FASB News
Private Company Accounting Option for Measuring Certain Types of Share Awards Issued
On October 25, 2021, FASB issued a simpler accounting option that will enable private companies to more easily measure certain types of shares they provide to both employees and nonemployees as part of compensation awards. The rules allow private companies to apply one valuation method for taxes and GAAP to measure equity-classified share awards, thereby enabling them to reduce costs. The cost savings will come from companies no longer having to obtain two independent valuations for GAAP and for tax purposes, according to the guidance. Private companies that take the option will need to apply it prospectively for all qualifying awards granted or modified during fiscal years beginning after December 15, 2021, and interim periods within fiscal years beginning after December 15, 2022. Early application, including application in an interim period, is permitted for financial statements that have not yet been issued or made available for issuance as of October 25. “This ASU addresses issues raised by some stakeholders associated with calculating the fair value of these awards,” FASB Chair Richard Jones said in a statement. “It is yet another example of how the PCC continues to help the FASB better meet the needs of private company stakeholders while maintaining the quality of information provided to financial statement users.”

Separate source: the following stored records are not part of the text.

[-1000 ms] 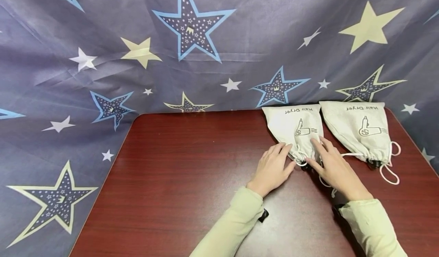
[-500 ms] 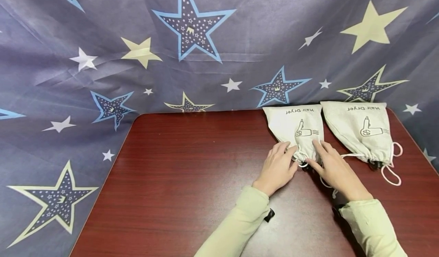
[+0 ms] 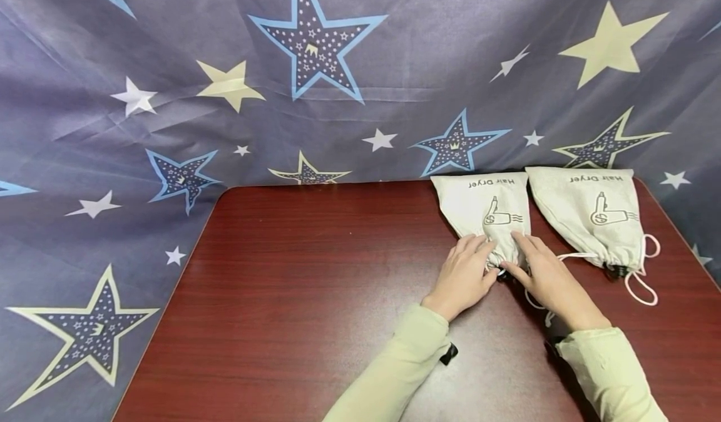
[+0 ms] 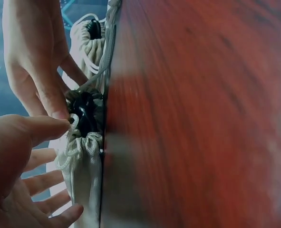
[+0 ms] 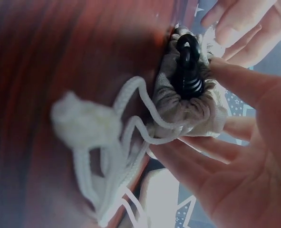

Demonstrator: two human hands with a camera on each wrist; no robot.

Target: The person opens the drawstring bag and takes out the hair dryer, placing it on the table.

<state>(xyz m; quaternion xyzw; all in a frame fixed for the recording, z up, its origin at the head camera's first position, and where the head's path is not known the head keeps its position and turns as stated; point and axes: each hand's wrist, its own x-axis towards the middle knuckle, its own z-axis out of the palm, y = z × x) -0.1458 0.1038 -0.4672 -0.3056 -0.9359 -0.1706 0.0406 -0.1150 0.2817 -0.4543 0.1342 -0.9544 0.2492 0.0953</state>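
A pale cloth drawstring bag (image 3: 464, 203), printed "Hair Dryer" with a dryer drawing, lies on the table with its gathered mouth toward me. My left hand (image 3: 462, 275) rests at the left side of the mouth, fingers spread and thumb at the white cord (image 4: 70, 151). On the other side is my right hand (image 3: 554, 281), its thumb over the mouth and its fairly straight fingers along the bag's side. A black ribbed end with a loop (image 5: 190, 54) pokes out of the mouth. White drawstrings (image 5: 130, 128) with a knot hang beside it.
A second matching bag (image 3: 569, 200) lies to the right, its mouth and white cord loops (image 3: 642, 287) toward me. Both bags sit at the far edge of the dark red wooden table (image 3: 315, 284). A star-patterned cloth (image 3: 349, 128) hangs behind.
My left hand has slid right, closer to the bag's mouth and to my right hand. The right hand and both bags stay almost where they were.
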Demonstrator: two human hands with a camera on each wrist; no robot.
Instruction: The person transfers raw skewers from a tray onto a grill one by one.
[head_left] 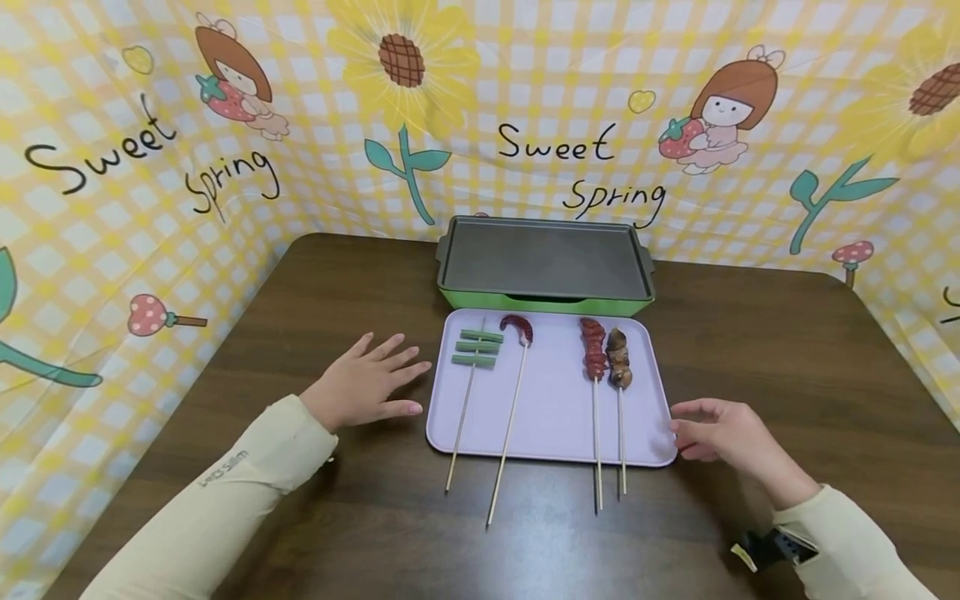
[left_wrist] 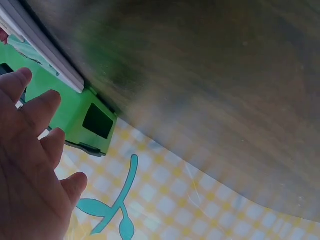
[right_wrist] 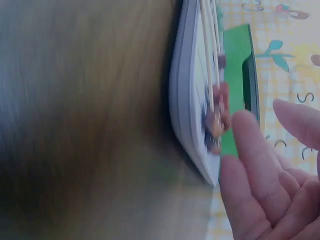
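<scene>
A pale lilac tray lies on the table and carries skewers whose sticks reach past its front edge. On its left are a green bean skewer and a dark red curved piece on a stick. To the right lie a red meat skewer and a brown skewer. Just left of the tray my left hand hovers with fingers spread, holding nothing. At the tray's right front corner is my right hand, fingers loosely bent and thumb apart; the right wrist view shows nothing between them.
Directly behind the tray stands a green grill with a dark flat plate and side handles. Dark wooden tabletop extends around the tray. A yellow checked cloth with printed flowers walls the back and sides.
</scene>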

Investor Group Urges FASB to Require More Details about Workforce Costs
Investors consider a company’s workforce to be a necessary part of creating long-term shareholder value and therefore FASB should pursue requiring more detailed information in financial statements or disclosures about labor cost, according to the Human Capital Management Coalition (HCMC), a global group of 25 institutional asset owners and asset managers representing over $6.6 trillion in assets. The group urged FASB to prioritize the “incorporation of decision-useful human capital information” into its technical agenda as a critical step toward further modernizing financial reporting. The value of human capital—the collective knowledge, skills, and experiences of the workforce—is highly important to corporate value creation, and this has only grown over the past decades, the HCMC told the board in a recent letter. “The HCMC is very supportive of FASB’s pursuit of greater disclosure of material, decision-useful information, including the disaggregation of labor costs,” a spokesperson from California State Teachers’ Retirement System (CalSTRS), which co-chairs the HCMC, told Thomson Reuters in an October 22 email. “Investors and other financial statement users have cited the need for disaggregation in the income statement, in the statement of cash flows, or in the notes to financial statements, specifically a breakdown of cost of sales and selling, general and administrative expenses,” the spokesperson said. “Components of total workforce cost should include a line-item breakdown of total employee compensation and training and development expenses.”
AICPA News
ASB Makes Progress on Quality Management and NOCLAR Projects
The AICPA’s Auditing Standards Board (ASB) has proposed enhancing certain communications between predecessor and successor auditors, and it will vote to issue the final version of the proposed changes early next year. The ASB issued the proposal in February 2021 in an exposure draft, “Proposed Statement on Auditing Proposed Statement on Auditing Standards (SAS) Inquiries of the Predecessor Auditor Regarding Fraud and Noncompliance with Laws and Regulations (NOCLAR).” It would require previous and new auditors to discuss known or suspected NOCLAR—non-compliance with laws and regulation—matters if clients’ management consents to such communications. The AICPA said examples include the client’s noncompliance with tax or pension laws and regulations. When the ASB published the proposal eight months ago, the AICPA’s Professional Ethics Executive Committee (PEEC) issued a related exposure draft that would revise the organization’s professional code of conduct on NOCLAR. As a result, the ASB will vote on the standard during a meeting after PEEC votes to approve proposed revisions to the code on NOCLAR, which is expected in February, according to Ahava Goldman, associate director for audit and attest standards with the Association of International Certified Professional Accountants. If approved, the standard would be issued in conjunction with the revised code.